**What is expected**
Among the entries below, one line contains "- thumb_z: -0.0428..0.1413" and another contains "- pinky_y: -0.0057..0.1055". Transcribe those two lines and every line between them, exactly.

**Records shown**
☆ ☆ ☆ ☆ ☆ ☆ ☆

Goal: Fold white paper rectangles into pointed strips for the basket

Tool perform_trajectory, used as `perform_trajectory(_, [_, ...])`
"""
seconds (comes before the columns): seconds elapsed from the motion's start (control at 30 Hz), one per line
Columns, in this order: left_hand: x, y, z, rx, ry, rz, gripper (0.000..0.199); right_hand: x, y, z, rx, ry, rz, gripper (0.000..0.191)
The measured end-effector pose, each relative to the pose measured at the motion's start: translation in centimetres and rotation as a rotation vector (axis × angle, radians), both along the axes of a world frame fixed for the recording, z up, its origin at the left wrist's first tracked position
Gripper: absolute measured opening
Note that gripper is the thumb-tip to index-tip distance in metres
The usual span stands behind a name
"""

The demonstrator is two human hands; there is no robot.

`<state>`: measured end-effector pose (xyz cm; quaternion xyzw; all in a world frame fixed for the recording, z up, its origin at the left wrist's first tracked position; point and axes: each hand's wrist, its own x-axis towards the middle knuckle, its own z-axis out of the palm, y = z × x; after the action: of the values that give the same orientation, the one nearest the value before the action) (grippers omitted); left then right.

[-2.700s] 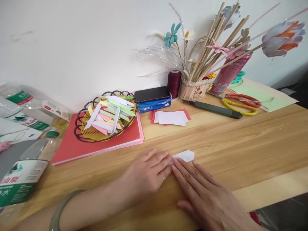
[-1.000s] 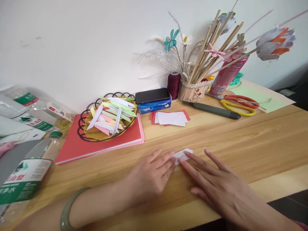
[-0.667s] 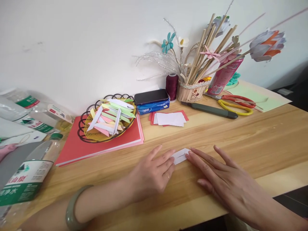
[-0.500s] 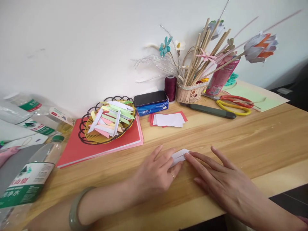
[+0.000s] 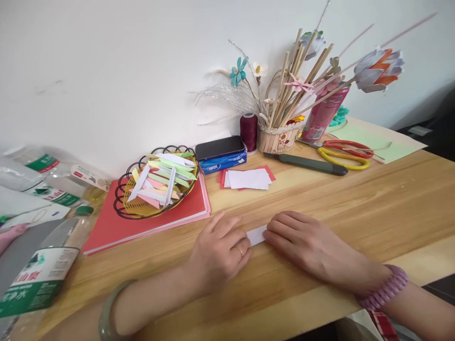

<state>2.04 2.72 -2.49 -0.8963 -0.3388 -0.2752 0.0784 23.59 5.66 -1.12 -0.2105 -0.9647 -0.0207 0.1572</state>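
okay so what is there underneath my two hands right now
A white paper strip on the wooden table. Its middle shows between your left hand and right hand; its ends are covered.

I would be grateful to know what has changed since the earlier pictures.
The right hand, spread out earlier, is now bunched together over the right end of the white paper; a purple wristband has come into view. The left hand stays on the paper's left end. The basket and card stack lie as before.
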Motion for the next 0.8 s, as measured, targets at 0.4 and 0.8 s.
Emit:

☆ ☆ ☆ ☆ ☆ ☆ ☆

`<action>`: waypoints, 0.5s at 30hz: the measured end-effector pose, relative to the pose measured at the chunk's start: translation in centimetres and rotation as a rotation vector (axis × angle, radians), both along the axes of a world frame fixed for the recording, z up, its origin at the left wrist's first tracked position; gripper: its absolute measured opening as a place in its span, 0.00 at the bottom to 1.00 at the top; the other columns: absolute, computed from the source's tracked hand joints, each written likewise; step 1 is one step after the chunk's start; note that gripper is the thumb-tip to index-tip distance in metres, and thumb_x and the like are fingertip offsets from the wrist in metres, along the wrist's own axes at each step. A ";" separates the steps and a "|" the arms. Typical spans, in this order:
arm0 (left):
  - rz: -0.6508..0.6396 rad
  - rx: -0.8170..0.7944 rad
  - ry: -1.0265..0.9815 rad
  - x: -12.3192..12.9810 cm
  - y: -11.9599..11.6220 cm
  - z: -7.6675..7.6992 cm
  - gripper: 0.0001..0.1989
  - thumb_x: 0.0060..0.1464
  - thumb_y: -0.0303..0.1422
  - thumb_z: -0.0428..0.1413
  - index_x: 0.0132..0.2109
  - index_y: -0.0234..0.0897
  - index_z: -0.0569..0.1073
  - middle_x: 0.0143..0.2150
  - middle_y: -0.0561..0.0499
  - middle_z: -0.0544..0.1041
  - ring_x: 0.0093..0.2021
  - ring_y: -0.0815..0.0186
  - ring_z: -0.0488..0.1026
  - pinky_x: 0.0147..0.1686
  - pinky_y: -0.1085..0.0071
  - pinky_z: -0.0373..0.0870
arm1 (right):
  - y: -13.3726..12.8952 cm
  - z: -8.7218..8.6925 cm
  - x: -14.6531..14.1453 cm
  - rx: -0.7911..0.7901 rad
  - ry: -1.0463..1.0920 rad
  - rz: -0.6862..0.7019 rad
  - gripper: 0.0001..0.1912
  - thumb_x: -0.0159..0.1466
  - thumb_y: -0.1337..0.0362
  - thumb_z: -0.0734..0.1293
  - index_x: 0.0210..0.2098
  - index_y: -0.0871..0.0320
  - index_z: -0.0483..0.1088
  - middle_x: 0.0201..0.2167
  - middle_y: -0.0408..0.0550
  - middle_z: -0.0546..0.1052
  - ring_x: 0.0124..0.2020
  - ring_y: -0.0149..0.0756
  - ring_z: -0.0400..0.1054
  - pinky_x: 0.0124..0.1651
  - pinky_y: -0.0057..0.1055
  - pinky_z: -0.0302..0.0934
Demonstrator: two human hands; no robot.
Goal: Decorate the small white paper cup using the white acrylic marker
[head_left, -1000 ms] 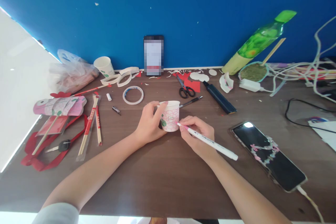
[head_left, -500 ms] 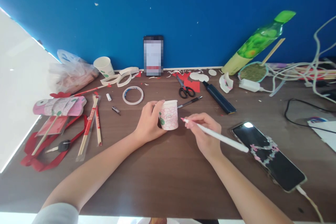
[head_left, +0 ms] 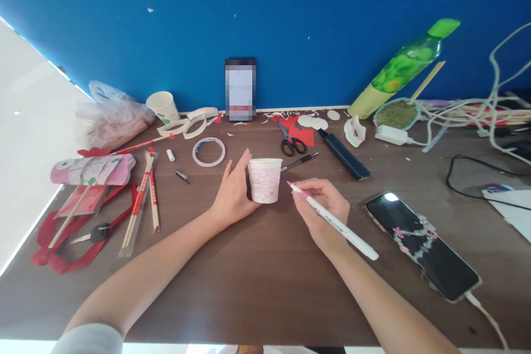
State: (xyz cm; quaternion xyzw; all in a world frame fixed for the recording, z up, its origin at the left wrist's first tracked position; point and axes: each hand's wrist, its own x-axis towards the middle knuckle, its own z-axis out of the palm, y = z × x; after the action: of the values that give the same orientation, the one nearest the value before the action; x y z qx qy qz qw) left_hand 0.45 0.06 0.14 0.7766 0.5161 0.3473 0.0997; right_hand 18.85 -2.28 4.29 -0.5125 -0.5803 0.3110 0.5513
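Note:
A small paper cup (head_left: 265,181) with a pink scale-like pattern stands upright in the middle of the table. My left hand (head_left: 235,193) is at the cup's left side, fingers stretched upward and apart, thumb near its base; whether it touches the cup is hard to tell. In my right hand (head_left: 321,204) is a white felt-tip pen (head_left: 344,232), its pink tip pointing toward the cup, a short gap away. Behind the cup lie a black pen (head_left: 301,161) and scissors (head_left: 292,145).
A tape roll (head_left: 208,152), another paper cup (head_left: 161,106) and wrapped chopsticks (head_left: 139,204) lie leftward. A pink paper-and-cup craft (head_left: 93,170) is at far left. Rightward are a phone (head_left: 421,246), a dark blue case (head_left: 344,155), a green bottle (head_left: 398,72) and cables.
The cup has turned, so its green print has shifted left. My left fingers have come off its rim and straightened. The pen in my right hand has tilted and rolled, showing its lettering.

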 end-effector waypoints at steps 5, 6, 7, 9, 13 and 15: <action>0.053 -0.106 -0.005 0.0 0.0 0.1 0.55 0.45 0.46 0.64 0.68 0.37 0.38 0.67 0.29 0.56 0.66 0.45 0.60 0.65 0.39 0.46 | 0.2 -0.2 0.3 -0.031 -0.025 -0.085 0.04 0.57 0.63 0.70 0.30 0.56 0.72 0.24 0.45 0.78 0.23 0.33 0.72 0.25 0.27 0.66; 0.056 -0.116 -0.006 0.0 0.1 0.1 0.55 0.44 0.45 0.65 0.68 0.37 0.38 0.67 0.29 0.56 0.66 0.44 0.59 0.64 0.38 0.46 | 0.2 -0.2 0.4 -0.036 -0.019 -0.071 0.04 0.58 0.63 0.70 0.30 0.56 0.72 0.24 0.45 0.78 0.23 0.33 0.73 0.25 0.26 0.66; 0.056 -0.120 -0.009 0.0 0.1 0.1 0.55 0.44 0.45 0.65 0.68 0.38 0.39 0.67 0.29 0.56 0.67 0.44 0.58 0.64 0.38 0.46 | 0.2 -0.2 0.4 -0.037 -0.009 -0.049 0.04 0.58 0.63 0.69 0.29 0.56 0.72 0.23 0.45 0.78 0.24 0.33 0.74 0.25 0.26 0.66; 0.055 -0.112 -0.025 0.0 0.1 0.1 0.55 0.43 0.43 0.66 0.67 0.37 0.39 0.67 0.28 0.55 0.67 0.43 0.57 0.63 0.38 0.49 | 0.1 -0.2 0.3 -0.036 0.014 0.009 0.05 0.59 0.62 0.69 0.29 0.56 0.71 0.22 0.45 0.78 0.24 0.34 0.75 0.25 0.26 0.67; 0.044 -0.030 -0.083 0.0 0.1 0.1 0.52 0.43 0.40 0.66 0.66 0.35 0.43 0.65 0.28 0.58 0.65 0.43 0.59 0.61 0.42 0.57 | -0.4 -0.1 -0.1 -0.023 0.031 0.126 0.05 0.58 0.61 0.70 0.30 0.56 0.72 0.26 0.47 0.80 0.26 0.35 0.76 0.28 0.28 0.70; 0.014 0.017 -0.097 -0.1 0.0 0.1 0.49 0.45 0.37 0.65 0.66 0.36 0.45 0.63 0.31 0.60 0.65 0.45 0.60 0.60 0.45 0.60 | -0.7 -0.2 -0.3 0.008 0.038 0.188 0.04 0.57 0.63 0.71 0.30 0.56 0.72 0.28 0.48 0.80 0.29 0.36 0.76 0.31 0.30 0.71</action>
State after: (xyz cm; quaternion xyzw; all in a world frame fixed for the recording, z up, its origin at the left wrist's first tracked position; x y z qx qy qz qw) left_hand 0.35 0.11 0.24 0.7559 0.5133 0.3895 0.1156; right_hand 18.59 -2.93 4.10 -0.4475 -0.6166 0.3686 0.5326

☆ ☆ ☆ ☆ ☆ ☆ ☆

**Solution for this exercise**
  - thumb_z: -0.0428..0.1413
  - index_x: 0.0132..0.2109
  - index_y: -0.0234..0.0897
  - index_z: -0.0569..0.1073
  - middle_x: 0.0143..0.2150
  - middle_y: -0.0561..0.0499
  - middle_z: -0.0544..0.1041
  - ring_x: 0.0093..0.2021
  - ring_y: -0.0815..0.0186
  - ring_z: -0.0488..0.1026
  - pinky_x: 0.0147..0.1686
  - pinky_y: -0.1085..0.0071
  - pinky_z: -0.0373..0.0870
arm1 (right):
  - y: -13.3726..12.8952 cm
  - z: -8.7218..8.6925 cm
  - x: -14.6531..14.1453 cm
  - rx: -0.7911..0.7901 rad
  - ry: -1.0463..1.0920 rad
  - rz: -0.6862..0.7019 rad
  - gripper: 0.0001..0.1912
  - thumb_x: -0.0159..0.1466
  - thumb_y: -0.1337..0.0362
  - thumb_z: -0.0734..0.1293
  - index_x: 0.0210..0.2098
  - index_y: -0.0871..0.0320
  - index_z: -0.0483..0.1088
  - middle_x: 0.0201..0.2167
  - middle_y: -0.0408..0.0550
  - middle_z: -0.0546..0.1052
  - ring_x: 0.0124..0.2020
  - ring_y: -0.0149..0.0756
  - ring_z: -0.0400..0.1054
  - pinky_x: 0.0124..0.1651
  - pinky_y: -0.0057..0.1055

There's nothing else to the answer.